Hanover/Madison, Indiana

Soon after the Depauw tornado lifted, the Hanover/Madison F4 tornado formed near Henryville and traveled through Jefferson County and leveled many structures in the small towns of Hanover and Madison. A total of 11 people were killed in this storm while an additional 300 were injured. According to a WHAS-TV Louisville reporter in a special report about the outbreak, 90% of Hanover was destroyed or severely damaged, including the Hanover College campus.  Despite the fact that no one was killed or seriously injured at the college, 32 of the college's 33 buildings were damaged, including two that were completely destroyed and six that sustained major structural damage. Hundreds of trees were down, completely blocking every campus road. All utilities were knocked out and communication with those off campus was nearly impossible. Damage to the campus alone was estimated at about US$10 million. In Madison alone, where seven of the fatalities took place, about 300 homes were destroyed. The tornado also brushed the community of China causing additional fatalities.

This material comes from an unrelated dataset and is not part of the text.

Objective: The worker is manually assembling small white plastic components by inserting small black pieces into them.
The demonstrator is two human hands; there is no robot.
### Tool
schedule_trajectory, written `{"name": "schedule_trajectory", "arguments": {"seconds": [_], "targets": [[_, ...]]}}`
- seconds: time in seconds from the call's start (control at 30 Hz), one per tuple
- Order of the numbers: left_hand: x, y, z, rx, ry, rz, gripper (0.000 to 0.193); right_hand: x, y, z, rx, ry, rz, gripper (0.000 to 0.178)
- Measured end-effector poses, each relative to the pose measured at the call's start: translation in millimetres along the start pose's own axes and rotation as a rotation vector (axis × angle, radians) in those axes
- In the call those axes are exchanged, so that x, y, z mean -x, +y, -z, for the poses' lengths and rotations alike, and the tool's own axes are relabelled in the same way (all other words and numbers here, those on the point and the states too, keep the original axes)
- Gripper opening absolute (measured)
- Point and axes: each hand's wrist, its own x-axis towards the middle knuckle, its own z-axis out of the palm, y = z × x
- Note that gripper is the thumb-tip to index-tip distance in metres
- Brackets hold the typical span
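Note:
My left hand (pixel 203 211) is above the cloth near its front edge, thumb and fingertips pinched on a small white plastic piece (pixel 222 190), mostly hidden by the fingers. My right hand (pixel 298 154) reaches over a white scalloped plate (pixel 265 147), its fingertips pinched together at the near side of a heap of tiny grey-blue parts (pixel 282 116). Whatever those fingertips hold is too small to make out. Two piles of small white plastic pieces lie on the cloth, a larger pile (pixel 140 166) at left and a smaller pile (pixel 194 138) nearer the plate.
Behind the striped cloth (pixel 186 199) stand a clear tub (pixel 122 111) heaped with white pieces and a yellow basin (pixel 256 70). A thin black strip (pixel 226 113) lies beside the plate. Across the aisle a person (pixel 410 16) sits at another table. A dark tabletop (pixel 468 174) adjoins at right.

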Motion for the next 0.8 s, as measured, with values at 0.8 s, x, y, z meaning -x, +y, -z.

The same storm would later strike the Cincinnati area, producing multiple tornadoes, including another F5 tornado.

Brandenburg, Kentucky

The Brandenburg tornado, which produced F5 damage and took 31 lives, touched down in Breckinridge County around 3:25 pm CDT and followed a  path. The tornado first moved across the north edge of Hardinsburg, inflicting F3 damage to homes at that location. The tornado quickly became violent as it moved into Meade County, producing F4 damage as it passed north of Irvington, sweeping away numerous homes in this rural area. Vehicles were thrown hundreds of yards from residences and mangled, and a few were completely wrapped around trees. One home that was swept away sustained total collapse of a poured concrete walk-out basement wall. A news photographer reported that the tornado "left no grass" as it crossed KY 79 in this area, and canceled checks from near Irvington were later found in Ohio. Past Irvington, the tornado tore directly through Brandenburg at F5 intensity, completely leveling and sweeping away numerous homes, some of which were well-built and anchor-bolted. The town's downtown area was also devastated with 18 of the fatalities occurring along Green Street alone. Trees and shrubbery in town were debarked and stripped, extensive wind-rowing of debris occurred, and numerous vehicles were destroyed as well, some of which had nothing left but the frame and tires. A curtain rod was found speared deeply into the trunk of one tree in town. Several tombstones in the Cap Anderson cemetery were toppled and broken, and some were displaced a small distance. Exiting Brandenburg, the tornado crossed into Indiana producing F4 damage there before dissipating. The same storm would later produce tornadoes in the Louisville metro area.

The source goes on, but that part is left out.